Since fiber optics expand and contract with temperature, when a hydrate begins to form and long before flow pressure or volumes can be detected, the temperature of the pipe drops shrinking the conductive area of the line. That reduction in turn causes a drop in current passing along the line. And since the current can be monitored infinitely on any spot along the line, it is possible to pinpoint the exact location of the hydrate. In that way operators can optimize their operations, sending the pig neither too late to be effective nor so frequently as to cause undue production down time.

But the mechanical approach to hydrate prevention rather than remediation quickly gaining oil industry attention stems from work done for a completely different reason. In 1996 in the North Sea, ABB installed a subsea separator designed to remove produced water from the production fluids at the seabed and re-inject it down the well. It is called SUBSIS and its goal was to reduce the costs and space requirements associated with produced water. But today operators are looking at seabed water removal as a possible flow assurance tool. After all, in the absence of water, hydrates cannot form. ABB reports its system has been operating successfully since its installation.

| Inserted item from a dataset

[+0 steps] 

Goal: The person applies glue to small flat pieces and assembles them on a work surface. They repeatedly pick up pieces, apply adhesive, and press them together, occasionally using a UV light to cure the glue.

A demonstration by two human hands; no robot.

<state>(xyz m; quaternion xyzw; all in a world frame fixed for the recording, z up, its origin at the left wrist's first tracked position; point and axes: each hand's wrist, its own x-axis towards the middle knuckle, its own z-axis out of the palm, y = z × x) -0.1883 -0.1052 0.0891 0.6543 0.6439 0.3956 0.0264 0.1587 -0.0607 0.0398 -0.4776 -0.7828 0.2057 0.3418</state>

Flow assurance has been the subject of intense research since the early 1990s and yet relatively little headway has been made toward the elimination of hydrate-induced blockage in extreme environments. Beginning in 2000, for instance, DeepStar was still instigating new flow assurance studies. Its latest a three-year, $3.2 million test loop constructed in cooperation with the US Department of Energy at the Rocky Mountain Oilfield Test Center in Wyoming.

But deepwater production is an increasingly large share of major operator's overall production as well as their capital and operating expense outlay. As the dollars spent and made in extreme water depths reach towards the billions of dollars per year, flow assurance and the technology to defeat hydrate formation will become increasingly important. With such motivation, it is likely the extremely serious problem of hydrates now plaguing the offshore production industry will soon be little more than an easily managed nuisance.